A verbatim copy is needed of the lines below from the one containing "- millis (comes" up to and including the one containing "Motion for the", excluding pictures.

■ ■ ■ ■ ■

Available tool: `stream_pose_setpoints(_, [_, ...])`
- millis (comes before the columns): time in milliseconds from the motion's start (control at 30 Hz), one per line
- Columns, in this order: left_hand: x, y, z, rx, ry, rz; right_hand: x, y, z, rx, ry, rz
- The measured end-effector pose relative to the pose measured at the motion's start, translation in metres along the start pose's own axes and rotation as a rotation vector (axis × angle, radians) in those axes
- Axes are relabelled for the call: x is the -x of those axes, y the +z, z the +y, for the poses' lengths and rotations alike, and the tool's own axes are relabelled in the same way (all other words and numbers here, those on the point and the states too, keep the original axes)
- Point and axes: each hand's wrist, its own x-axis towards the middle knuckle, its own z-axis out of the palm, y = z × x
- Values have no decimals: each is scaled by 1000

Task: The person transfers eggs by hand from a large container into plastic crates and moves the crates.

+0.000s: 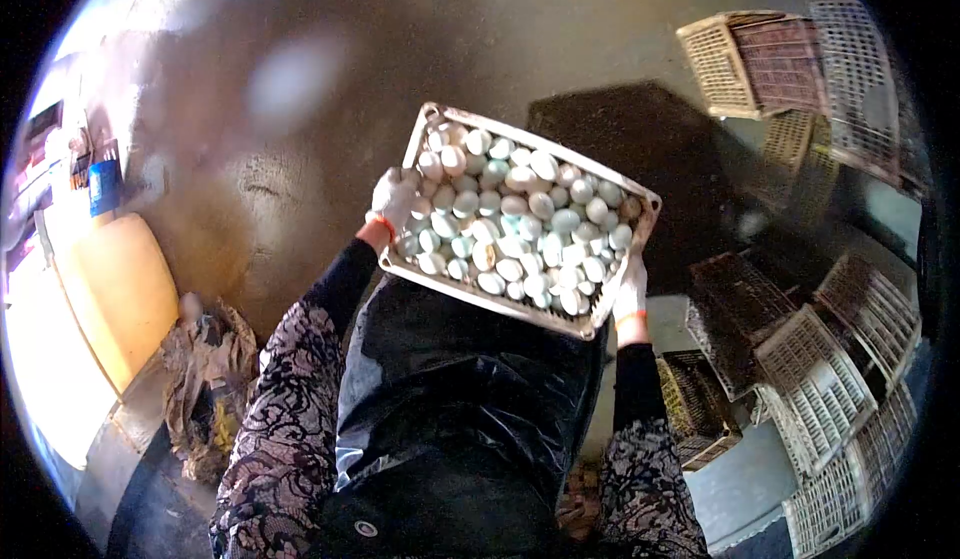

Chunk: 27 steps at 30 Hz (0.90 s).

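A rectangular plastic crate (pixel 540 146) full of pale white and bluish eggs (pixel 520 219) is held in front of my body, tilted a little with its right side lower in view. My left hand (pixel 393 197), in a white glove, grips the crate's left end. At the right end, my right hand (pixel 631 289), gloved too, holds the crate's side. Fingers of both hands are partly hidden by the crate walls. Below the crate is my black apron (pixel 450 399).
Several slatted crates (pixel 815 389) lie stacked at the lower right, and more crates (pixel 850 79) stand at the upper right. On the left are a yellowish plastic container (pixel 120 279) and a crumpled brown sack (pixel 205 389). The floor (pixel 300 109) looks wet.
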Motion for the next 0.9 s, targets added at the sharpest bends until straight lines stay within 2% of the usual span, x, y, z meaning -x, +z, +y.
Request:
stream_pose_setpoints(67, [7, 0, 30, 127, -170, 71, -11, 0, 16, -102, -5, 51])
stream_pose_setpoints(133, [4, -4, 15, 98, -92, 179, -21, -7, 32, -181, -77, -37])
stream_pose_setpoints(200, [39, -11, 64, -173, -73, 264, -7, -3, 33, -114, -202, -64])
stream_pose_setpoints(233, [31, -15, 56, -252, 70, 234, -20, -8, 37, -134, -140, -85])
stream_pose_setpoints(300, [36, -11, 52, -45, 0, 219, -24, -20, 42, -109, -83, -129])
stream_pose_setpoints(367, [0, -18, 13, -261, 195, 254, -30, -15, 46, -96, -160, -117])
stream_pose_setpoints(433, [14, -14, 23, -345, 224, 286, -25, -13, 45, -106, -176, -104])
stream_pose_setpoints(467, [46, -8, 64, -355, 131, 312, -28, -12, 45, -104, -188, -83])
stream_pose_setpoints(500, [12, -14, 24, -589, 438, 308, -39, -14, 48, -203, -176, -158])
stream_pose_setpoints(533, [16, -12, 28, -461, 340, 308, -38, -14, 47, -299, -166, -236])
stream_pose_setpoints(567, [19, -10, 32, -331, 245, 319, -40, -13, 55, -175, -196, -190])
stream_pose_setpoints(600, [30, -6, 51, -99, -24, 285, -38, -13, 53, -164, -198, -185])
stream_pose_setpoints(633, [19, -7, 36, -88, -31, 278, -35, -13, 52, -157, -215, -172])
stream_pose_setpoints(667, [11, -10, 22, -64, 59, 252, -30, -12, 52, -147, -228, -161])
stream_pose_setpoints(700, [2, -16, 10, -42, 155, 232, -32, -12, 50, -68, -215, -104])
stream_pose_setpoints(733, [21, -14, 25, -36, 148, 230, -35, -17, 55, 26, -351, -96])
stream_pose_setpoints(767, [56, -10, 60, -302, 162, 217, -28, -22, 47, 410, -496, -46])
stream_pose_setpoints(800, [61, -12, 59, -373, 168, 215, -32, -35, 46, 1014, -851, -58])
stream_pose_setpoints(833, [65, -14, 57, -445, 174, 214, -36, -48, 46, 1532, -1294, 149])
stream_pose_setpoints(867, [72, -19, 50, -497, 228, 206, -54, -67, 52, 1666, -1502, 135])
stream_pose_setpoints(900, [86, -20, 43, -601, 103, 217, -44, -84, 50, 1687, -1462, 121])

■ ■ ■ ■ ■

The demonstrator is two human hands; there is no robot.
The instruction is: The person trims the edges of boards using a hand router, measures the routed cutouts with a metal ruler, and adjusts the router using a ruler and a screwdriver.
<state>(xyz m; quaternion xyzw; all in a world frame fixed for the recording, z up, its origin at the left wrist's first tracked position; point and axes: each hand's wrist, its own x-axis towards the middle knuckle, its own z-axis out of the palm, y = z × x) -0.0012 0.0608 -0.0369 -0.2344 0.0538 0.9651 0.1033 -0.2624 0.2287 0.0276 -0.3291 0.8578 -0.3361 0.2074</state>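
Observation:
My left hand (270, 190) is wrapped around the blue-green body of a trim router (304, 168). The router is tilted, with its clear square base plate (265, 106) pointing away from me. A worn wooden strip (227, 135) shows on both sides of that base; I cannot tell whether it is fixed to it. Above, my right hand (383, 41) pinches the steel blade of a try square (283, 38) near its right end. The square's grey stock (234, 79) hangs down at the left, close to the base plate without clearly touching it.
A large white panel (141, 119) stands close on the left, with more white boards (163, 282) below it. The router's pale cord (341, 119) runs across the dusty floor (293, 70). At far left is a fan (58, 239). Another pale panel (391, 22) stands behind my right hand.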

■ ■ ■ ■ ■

**Completed task**:
- millis (comes before the columns): time in milliseconds from the motion's start (control at 30 Hz), one per line
- Columns, in this order: left_hand: x, y, z, rx, ry, rz; right_hand: x, y, z, rx, ry, rz
- The measured end-effector pose relative to the pose measured at the motion's start, translation in metres along the start pose's own axes and rotation as a rotation vector (axis × angle, radians) in those axes
- Axes are relabelled for the call: x is the -x of those axes, y the +z, z the +y, for the poses' lengths and rotations alike, and the tool's own axes are relabelled in the same way (all other words and numbers here, those on the point and the states too, keep the original axes)
- Point and axes: each hand's wrist, its own x-axis towards the middle knuckle, its own z-axis out of the palm, y = z × x
- Values have no decimals: each is scaled by 1000

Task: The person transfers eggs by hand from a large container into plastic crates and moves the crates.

+0.000s: 

Chunk: 27 steps at 30 Hz (0.90 s).

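A rectangular plastic crate (pixel 540 146) full of pale white and bluish eggs (pixel 520 219) is held in front of my body, tilted a little with its right side lower in view. My left hand (pixel 393 197), in a white glove, grips the crate's left end. At the right end, my right hand (pixel 631 289), gloved too, holds the crate's side. Fingers of both hands are partly hidden by the crate walls. Below the crate is my black apron (pixel 450 399).
Several slatted crates (pixel 815 389) lie stacked at the lower right, and more crates (pixel 850 79) stand at the upper right. On the left are a yellowish plastic container (pixel 120 279) and a crumpled brown sack (pixel 205 389). The floor (pixel 300 109) looks wet.
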Motion for the next 0.9 s, targets added at the sharpest bends until straight lines stay within 2% of the usual span, x, y, z meaning -x, +z, +y.

The response is now done.